◆ **What you should do**: Report how many lines of the listing below include the word "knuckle". Give nothing but the number.

◆ **Data records**:
^^^^^^^^

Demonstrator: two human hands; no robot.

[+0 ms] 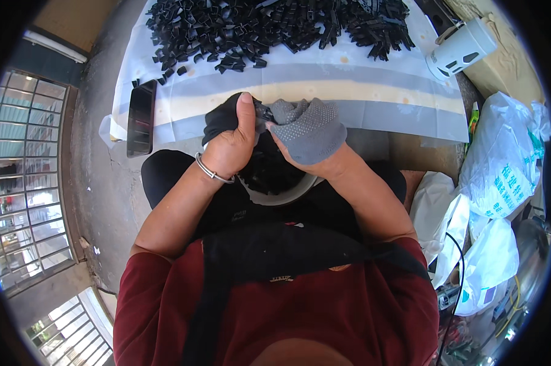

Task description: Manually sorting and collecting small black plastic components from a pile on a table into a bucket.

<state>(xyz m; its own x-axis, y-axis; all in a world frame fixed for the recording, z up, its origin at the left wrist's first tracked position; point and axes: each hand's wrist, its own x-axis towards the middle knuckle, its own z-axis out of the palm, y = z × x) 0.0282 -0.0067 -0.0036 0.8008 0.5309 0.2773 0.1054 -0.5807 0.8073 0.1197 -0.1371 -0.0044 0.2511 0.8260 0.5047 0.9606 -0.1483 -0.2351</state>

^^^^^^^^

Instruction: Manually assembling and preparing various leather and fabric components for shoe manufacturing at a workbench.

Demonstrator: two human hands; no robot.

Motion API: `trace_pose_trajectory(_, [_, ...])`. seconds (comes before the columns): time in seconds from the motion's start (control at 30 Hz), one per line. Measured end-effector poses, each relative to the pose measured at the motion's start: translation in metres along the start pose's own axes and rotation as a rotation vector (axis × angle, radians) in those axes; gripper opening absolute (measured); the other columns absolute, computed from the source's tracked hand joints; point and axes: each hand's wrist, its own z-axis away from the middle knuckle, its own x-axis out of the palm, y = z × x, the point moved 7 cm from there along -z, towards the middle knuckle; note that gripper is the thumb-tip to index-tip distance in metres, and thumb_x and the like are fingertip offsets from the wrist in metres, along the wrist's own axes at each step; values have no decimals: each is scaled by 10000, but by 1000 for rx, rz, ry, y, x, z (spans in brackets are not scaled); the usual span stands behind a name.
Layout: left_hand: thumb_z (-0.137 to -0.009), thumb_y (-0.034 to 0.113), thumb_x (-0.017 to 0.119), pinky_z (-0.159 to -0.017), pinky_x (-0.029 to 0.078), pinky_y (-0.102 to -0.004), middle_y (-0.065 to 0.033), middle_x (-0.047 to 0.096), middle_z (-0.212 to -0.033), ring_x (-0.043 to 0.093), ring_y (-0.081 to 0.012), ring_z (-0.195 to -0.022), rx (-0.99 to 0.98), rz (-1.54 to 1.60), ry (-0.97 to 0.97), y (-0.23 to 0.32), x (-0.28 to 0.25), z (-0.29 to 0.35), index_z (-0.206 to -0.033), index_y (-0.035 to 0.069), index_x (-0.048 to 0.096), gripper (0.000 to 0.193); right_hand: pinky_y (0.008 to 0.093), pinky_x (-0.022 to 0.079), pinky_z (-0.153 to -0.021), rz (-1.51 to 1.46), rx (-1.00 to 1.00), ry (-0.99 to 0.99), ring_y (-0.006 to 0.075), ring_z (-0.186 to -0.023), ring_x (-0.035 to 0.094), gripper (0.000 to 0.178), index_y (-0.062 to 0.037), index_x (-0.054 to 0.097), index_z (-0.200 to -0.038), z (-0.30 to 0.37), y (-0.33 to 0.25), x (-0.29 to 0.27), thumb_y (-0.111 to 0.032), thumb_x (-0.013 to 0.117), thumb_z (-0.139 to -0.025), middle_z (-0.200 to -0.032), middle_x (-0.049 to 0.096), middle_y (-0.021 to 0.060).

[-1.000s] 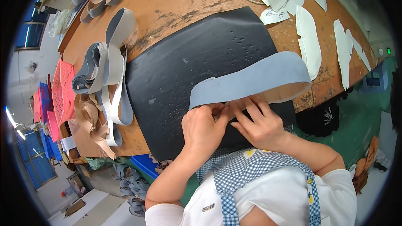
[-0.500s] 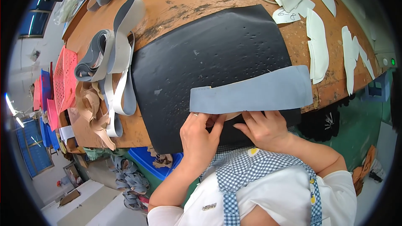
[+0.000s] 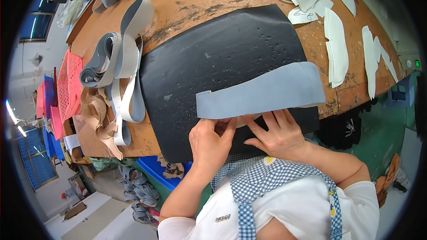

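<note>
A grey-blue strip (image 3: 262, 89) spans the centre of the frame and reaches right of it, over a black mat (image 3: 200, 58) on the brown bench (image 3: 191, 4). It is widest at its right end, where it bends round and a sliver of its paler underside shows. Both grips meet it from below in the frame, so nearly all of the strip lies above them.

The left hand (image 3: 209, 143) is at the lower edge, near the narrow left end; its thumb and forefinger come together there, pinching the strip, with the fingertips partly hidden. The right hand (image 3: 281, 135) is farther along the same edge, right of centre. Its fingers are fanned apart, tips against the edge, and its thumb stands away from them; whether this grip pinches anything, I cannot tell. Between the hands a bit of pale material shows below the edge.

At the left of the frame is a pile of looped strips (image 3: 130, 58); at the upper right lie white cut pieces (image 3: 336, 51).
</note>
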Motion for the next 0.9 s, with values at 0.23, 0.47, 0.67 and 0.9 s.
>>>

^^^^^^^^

◆ **Your solution**: 2